Mr Gary Segal1,3, Dr David Parkinson1,2, Professor Ray Norris3,4
1University Of Queensland, ST LUCIA, Australia,
2Korea Astronomy and Space Science Institute, Daejeon , Korea,
3CSIRO Astronomy and Space Science, Epping, Australia,
4Western Sydney University, Penrith South, Australia
The volume of data that will be produced by the next generation of astrophysical instruments represents a significant opportunity for making unplanned and unexpected discoveries. Conversely, finding unexpected objects or phenomena within such large volumes of data presents a challenge that may best be solved using computational and statistical approaches. We present the application of a coarse-grained complexity measure for identifying interesting observations in large datasets. This measure, which has been termed apparent complexity, has been shown to model human intuition and perceptions of complexity. Unlike supervised learning approaches it does not learn the specific features associated with known interesting observations positioning the approach as an ideal candidate for identifying the unexpected. The approach is computationally efficient and fast making it an ideal candidate for processing very large datasets.

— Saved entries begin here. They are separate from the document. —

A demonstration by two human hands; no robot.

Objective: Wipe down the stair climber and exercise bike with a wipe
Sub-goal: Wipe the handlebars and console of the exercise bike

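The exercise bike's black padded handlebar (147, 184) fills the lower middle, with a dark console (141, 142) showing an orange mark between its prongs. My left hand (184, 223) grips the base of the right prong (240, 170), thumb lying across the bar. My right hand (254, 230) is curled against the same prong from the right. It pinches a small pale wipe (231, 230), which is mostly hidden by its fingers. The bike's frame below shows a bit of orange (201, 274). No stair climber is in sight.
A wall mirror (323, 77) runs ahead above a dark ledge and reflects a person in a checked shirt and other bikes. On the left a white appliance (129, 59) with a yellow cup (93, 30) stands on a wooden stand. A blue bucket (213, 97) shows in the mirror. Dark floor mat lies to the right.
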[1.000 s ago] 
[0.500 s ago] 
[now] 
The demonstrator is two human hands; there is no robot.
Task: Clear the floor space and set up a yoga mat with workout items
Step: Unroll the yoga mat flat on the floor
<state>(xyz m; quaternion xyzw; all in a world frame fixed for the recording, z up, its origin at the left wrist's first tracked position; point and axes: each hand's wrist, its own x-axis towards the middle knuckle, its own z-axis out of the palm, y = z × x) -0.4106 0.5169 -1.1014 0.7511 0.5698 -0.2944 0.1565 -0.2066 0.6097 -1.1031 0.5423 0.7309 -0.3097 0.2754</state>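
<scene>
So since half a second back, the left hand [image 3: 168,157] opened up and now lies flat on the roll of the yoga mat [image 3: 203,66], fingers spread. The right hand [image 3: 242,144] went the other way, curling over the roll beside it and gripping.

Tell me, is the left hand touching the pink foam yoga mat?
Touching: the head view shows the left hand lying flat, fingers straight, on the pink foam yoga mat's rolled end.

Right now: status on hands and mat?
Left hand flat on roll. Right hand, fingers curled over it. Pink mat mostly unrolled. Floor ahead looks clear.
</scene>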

We show using data from the Australia Telescope Large Area Survey (ATLAS) that the approach can be used to distinguish between images of galaxies which have been classified as having simple and complex morphologies.
Gary Segal is a PhD student at the University of Queensland and an Australia Telescope National Facility graduate student conducting research at the intersection of statistics, computer science and astronomy. Gary also has a professional background as a quantitative analyst. He finds particular delight in connecting deep theory with practical applications.